А лодки все нет и нет. Наш сопровождающий предлагает переправиться вброд — здесь неглубоко. Снимаем с себя одежду и, подняв ее над головой, входим в залив. Приятная свежесть охватывает тело. О ноги бьются рыбы, и это кончается тем, что я с испугу приседаю и опускаюсь с головой. Хорошо, что аппаратуру, пленку и блокноты оставил комиссару, решившему дожидаться пирогу, которая придет в Мелекет своим путем.
Опять пробираемся цепочкой по узкой тропинке.

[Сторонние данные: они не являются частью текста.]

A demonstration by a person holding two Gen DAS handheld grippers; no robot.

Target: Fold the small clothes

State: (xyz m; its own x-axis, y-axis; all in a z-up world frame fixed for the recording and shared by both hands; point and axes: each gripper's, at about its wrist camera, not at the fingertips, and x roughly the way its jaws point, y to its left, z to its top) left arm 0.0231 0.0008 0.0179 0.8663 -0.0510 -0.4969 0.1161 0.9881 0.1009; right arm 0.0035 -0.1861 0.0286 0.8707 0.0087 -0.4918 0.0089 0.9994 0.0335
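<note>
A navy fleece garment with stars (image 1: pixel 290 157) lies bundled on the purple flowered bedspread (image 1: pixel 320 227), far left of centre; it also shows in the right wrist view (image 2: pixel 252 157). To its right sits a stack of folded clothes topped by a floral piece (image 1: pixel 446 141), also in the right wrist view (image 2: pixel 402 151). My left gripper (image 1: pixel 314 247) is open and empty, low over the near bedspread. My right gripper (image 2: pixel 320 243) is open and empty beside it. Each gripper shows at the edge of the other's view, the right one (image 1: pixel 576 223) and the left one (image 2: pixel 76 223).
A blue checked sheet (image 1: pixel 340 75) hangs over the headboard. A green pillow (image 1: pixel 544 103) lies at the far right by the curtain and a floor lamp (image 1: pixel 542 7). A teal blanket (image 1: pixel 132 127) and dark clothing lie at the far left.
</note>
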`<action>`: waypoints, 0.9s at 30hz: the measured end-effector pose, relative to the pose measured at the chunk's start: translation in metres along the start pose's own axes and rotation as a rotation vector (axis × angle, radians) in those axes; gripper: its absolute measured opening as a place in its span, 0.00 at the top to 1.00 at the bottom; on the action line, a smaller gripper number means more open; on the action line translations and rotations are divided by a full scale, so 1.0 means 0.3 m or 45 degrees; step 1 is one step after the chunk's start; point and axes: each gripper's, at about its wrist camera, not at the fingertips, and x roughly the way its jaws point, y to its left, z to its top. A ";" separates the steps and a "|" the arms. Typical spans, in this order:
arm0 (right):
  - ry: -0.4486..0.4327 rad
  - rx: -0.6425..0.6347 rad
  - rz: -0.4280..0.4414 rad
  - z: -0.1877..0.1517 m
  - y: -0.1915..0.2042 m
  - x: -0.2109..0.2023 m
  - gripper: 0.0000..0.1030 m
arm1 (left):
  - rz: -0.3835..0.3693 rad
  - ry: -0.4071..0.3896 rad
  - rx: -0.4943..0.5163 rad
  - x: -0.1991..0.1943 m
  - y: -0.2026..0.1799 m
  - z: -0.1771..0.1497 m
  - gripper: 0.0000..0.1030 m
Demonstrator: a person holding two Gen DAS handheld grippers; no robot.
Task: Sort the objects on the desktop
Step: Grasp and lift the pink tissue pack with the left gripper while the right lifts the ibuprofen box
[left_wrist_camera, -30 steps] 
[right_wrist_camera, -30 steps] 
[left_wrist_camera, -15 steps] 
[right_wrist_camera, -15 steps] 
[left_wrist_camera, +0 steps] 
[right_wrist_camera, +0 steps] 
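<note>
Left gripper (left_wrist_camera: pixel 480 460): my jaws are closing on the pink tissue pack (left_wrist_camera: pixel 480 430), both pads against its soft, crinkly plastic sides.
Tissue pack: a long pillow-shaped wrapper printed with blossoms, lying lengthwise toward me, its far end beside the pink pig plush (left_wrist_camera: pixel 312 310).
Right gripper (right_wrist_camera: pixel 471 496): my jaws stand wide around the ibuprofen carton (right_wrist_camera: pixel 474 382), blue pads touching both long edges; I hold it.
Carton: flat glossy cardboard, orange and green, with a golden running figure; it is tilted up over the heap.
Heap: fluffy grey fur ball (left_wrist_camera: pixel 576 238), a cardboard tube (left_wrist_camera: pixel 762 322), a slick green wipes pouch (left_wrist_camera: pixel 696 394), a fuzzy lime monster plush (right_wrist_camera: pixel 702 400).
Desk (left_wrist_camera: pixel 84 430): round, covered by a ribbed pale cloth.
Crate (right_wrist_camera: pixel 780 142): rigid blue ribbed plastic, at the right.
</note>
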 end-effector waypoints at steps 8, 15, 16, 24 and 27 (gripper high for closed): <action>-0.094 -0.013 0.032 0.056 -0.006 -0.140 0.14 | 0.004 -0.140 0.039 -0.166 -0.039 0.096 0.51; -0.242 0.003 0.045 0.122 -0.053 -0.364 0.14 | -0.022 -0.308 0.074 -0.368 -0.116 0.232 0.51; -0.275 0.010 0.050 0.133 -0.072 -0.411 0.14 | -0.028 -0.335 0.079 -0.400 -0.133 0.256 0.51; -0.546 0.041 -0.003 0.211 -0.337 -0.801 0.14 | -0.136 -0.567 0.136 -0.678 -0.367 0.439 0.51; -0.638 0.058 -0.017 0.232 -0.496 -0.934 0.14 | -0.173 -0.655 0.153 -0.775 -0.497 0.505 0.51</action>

Вскоре выходим на поляну. Справа и слева стоят дома на сваях, с выдвинутыми вперед открытыми площадками, где располагается очаг. Лестниц нет: подняться можно только по приставленному бревну с зарубками.
Обходим один, другой, третий дом — все пусты, ни единой души. Пользуясь случаем, изучаю внутреннее устройство ментавайского жилища. Оно состоит как бы из трех комнат-камер, каждую занимает одна семья. Утварь, развешанная на веранде и внутри дома, самая простая: сосуды из бамбука, металлические сковородки. Отдельно — луки со стрелами и копья. Много черепаховых панцирей, почти все с пробоинами. Значит, добыты черепахи были с помощью копья. Передняя стенка веранды увешана черепами кабанов и оленей, составляющих гордость и основное богатство хозяина. По удаче на охоте, по добычливости судят о качествах человека, и украшения из кабаньих или оленьих зубов дают право на уважение соплеменников.